As the presidential primaries draw nearer, Republican hopefuls are beginning to grasp at any available straws protruding from the increasingly clamorous Republican base. Chief among the straws is the sour, yet low hanging fruit, of old-school race politics.
The issue of race, ever present in United States politics, exploded and slapped mud across the face of the presidential dialogue when Donald Trump gave his now-infamous presidential announcement in June, wherein he referred to Mexican immigrants as largely being criminals and rapists. The political punditry across the nation quickly dismissed Trump as a joke candidate and a passing fad. The Huffington Post even went as far as to refuse coverage of Trump within their politics section. However, the same comments that left many in the media, and even the GOP establishment chuckling with condescension, has roused the rabble of an extremely vocal artery in the Republican base.
Throughout the summer and into the first debates, pundits and politicians alike dismissed the prospect of a Trump nomination. As Trump survived the early grudge matches and held on to his lead in the polls it became clear that his campaign was here to stay, at least into the primaries.
The tidal power of Trump’s campaign is actually being fueled by the comments that were expected to have him laughed out of the political arena. The Trump base is largely comprised of white middle-class voters, with little to no college education, who hold a strong belief in a conspiracy-theory narrative filled with sheer terror over the Hispanic immigrant invasion. The Trump ideology is one that passes muster with a crowd that thinks President Obama is a Muslim, or at least not an American citizen. In fact, a pseudo-debate over the latter artificial issue was championed by Trump only a few years ago, and was arguably the most overt example of race politics jazzing a vitriolic section of poorly informed America. Still, the Trump campaign has done little to increase white nationalism in the U.S.; rather it has effectively legitimized it within the republican political debate.

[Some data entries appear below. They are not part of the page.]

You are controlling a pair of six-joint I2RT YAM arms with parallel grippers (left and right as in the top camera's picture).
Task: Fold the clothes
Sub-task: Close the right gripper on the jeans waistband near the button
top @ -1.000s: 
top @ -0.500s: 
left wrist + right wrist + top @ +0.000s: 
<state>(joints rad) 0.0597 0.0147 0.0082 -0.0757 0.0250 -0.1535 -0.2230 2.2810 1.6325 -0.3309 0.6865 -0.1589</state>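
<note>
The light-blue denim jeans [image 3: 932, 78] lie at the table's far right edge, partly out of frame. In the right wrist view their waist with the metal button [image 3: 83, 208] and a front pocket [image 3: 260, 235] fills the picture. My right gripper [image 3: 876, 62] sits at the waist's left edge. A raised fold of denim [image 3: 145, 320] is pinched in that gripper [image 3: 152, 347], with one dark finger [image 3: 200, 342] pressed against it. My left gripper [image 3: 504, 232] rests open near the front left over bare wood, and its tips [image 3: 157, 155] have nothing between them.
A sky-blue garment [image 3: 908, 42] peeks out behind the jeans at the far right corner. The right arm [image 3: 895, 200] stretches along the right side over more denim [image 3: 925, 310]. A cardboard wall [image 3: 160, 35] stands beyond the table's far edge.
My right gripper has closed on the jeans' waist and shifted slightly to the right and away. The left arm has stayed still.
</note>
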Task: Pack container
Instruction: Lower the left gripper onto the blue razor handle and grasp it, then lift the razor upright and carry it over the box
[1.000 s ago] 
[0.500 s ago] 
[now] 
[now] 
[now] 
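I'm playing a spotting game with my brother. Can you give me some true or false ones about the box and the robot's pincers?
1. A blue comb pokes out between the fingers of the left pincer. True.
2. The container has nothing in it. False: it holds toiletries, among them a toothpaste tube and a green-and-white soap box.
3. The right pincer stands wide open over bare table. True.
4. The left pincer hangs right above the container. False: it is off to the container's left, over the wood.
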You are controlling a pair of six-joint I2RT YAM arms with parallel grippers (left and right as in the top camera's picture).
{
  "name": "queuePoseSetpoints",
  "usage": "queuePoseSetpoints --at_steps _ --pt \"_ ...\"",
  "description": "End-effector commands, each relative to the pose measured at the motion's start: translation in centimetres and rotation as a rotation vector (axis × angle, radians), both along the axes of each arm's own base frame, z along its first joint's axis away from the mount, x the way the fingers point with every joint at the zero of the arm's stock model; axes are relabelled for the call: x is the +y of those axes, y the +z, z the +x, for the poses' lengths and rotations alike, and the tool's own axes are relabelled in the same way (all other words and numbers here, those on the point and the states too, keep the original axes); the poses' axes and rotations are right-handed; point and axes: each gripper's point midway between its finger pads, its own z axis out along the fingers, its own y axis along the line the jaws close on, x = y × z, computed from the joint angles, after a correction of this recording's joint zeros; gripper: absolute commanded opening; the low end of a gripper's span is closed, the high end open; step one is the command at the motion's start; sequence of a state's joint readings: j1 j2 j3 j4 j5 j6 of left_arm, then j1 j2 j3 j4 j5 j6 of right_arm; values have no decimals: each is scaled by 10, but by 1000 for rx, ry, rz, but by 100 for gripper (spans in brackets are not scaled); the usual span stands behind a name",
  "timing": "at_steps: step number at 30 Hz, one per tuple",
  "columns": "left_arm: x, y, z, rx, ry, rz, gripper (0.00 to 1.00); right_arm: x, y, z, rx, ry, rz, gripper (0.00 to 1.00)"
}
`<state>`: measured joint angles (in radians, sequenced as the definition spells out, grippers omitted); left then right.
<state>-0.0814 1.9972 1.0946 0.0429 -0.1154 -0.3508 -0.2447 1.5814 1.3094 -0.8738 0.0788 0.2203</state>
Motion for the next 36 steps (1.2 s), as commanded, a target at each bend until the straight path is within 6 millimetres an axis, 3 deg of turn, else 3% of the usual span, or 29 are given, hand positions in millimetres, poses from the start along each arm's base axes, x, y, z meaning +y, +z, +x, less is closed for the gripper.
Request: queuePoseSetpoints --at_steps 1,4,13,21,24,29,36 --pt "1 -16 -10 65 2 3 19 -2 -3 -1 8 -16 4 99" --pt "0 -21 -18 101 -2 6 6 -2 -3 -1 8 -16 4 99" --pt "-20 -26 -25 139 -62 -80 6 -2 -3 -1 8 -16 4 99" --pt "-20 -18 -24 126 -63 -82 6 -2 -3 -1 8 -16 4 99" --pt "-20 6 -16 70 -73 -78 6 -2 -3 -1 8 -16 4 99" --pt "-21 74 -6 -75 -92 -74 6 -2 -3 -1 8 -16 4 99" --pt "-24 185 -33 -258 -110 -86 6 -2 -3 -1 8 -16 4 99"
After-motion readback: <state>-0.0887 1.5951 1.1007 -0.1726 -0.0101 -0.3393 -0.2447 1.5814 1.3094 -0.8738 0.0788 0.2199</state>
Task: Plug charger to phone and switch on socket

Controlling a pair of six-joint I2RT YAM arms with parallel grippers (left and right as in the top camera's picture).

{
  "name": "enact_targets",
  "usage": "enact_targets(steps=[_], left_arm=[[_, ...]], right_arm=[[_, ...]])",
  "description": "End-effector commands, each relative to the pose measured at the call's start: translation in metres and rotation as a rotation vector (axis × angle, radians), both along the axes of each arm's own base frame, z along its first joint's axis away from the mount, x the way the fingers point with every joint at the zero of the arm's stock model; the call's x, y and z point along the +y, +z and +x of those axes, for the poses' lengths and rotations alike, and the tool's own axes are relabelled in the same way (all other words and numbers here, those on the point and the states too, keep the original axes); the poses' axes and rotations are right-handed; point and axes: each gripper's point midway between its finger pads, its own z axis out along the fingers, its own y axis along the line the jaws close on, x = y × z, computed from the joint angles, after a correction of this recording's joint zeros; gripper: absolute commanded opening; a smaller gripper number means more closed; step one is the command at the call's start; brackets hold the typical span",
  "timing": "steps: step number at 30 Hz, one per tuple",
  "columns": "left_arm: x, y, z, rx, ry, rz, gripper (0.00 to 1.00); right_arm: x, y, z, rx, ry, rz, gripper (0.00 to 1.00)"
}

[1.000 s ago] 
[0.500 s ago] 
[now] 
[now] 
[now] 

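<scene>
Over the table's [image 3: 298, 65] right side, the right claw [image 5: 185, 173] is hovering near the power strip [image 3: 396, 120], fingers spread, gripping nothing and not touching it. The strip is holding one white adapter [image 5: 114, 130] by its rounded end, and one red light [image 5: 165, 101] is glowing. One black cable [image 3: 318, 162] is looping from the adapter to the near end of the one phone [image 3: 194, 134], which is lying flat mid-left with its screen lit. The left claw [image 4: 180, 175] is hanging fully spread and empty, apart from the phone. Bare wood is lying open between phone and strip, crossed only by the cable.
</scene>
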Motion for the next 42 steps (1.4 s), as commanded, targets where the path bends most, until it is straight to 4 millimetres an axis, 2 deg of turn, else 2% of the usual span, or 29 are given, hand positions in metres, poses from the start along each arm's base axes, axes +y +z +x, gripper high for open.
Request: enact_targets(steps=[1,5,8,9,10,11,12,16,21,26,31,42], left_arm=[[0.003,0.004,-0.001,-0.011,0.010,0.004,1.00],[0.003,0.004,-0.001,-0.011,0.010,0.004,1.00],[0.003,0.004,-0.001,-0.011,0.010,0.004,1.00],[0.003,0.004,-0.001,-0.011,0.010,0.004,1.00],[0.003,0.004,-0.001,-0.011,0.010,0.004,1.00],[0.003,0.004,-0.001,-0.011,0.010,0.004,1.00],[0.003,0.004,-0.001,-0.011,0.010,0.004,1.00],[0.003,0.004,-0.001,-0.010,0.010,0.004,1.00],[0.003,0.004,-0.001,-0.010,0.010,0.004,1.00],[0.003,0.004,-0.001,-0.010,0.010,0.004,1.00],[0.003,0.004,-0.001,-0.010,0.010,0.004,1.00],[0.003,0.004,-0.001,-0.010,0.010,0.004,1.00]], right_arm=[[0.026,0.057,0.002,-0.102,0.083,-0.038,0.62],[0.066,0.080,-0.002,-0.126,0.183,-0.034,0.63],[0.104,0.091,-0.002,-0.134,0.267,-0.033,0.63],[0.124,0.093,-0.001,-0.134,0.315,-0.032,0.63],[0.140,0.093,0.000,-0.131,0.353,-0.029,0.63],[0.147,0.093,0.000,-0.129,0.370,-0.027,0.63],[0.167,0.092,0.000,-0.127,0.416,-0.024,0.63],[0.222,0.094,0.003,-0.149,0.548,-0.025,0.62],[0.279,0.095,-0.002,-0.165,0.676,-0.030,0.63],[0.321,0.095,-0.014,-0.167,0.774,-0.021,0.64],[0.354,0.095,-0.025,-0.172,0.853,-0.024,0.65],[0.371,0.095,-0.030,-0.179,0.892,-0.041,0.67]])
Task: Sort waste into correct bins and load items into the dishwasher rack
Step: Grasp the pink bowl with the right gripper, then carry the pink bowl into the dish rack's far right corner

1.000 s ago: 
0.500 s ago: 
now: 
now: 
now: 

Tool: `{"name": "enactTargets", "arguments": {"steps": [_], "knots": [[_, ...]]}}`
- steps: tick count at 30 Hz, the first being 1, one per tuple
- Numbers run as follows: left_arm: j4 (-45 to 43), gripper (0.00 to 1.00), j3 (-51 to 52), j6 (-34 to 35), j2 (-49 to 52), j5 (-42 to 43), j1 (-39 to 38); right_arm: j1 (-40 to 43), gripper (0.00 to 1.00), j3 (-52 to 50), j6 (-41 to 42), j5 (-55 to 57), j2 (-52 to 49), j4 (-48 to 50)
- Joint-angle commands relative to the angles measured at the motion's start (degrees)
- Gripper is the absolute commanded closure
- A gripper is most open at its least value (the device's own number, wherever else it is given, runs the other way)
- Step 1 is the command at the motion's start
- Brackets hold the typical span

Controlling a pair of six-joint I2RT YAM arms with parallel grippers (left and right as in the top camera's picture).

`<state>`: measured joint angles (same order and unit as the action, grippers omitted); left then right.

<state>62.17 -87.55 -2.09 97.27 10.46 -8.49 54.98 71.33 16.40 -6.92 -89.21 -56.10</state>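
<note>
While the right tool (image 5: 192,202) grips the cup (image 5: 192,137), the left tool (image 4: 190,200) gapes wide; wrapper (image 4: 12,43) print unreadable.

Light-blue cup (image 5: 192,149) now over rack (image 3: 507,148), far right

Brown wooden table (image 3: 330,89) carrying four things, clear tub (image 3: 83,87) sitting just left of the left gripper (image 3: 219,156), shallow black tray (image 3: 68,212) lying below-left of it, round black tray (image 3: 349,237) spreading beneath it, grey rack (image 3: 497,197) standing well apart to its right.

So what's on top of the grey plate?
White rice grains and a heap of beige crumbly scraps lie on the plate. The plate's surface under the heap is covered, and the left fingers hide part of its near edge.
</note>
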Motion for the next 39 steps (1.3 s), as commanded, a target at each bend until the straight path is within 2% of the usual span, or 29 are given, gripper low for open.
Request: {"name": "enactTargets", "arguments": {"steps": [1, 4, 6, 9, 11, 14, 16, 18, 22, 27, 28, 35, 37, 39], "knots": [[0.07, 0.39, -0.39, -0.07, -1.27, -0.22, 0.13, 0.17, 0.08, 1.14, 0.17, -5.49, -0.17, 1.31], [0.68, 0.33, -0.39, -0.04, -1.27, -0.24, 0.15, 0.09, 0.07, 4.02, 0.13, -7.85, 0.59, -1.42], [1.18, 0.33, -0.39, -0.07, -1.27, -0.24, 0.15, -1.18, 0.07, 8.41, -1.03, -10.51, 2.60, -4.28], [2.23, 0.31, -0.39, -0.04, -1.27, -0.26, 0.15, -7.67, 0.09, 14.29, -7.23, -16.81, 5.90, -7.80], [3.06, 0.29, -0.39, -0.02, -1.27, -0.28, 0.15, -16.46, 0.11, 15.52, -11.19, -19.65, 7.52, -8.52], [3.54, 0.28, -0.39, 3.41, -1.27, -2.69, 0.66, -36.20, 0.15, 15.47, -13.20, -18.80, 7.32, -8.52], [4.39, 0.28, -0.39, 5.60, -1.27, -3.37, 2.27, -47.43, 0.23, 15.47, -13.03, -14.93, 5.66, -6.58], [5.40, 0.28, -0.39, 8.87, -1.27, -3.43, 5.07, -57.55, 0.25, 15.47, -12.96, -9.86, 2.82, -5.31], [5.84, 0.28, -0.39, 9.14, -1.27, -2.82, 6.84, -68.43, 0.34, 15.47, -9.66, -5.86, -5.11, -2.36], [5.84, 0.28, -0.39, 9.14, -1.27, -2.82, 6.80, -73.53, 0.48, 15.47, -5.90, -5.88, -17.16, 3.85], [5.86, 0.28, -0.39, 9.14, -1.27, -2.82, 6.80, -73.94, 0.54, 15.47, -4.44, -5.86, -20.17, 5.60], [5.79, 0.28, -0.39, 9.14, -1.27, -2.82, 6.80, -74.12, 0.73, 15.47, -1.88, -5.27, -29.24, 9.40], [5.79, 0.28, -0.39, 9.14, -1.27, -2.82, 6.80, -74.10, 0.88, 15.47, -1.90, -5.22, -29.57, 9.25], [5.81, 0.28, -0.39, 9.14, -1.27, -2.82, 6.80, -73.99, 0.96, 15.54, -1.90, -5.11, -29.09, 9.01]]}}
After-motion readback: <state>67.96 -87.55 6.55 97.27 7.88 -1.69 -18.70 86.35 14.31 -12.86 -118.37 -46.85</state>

The effect of this is nowhere more apparent than in the person of Trump’s fellow presidential hopeful, Sen. Marco Rubio. As a child of Cuban immigrants, Rubio has been ahead of his party on topics important to the Hispanic community such as immigration. In 2013, Rubio authored a bill aimed at reforming immigration policy, and provided a pathway to citizenship for the U.S’s 11 million undocumented immigrants already living within the country. Even though Rubio backed away from his own bill after it failed to stack up votes in the House, and said he actually advocated a cliché republican immigration talking point known as the “Piecemeal approach.” His record on immigration should have been a bolster to his campaign thus far among moderate voters and the Hispanic community. Enter Donald Trump.
As Rubio failed to turn heads among the large immigrant-fearing bloc of the Republican base, which has proven to be important for clinching a nomination in his party as of late, he has backpedalled even further on his immigration stance in order to appease the drooling masses that frequent Trump rallies.
Rubio has recently gone on the offensive against Trump, attempting to beat the man that President Obama called a “carnival barker” at his own game, after Trump began disparaging Rubio’s bid for the presidency because of his previous stance on immigration policy. Rubio called out Trump as a supporter of the DREAM Act and Amnesty saying, “he changed his position on those issues just to run for president,” he said in an interview with Fox News. According to Bloomberg Politics, Rubio even went as far as to announce that he would do away with President Obama’s deferred action for childhood arrivals, which protected undocumented children from deportation.
Rather than stick to his guns, and possibly garner the support of the more moderate chunks of America, Rubio has fallen prey to some of the nastiest rhetoric of the presidential race. Though these stances may aid his grab at the Republican nomination, recent polls have shown that the nasty race politics that held Trump atop the Republican field for so long don’t shine easily to the general electorate of a presidential election. New polling data from NBC/Wall Street Journal and CNN/ORC put Democratic hopeful Bernie Sanders several points above Trump in a national match-up.
As the primaries close in on the candidates, they increasingly run out of opportunities to check their rhetoric. A move many will have to make before it’s too late.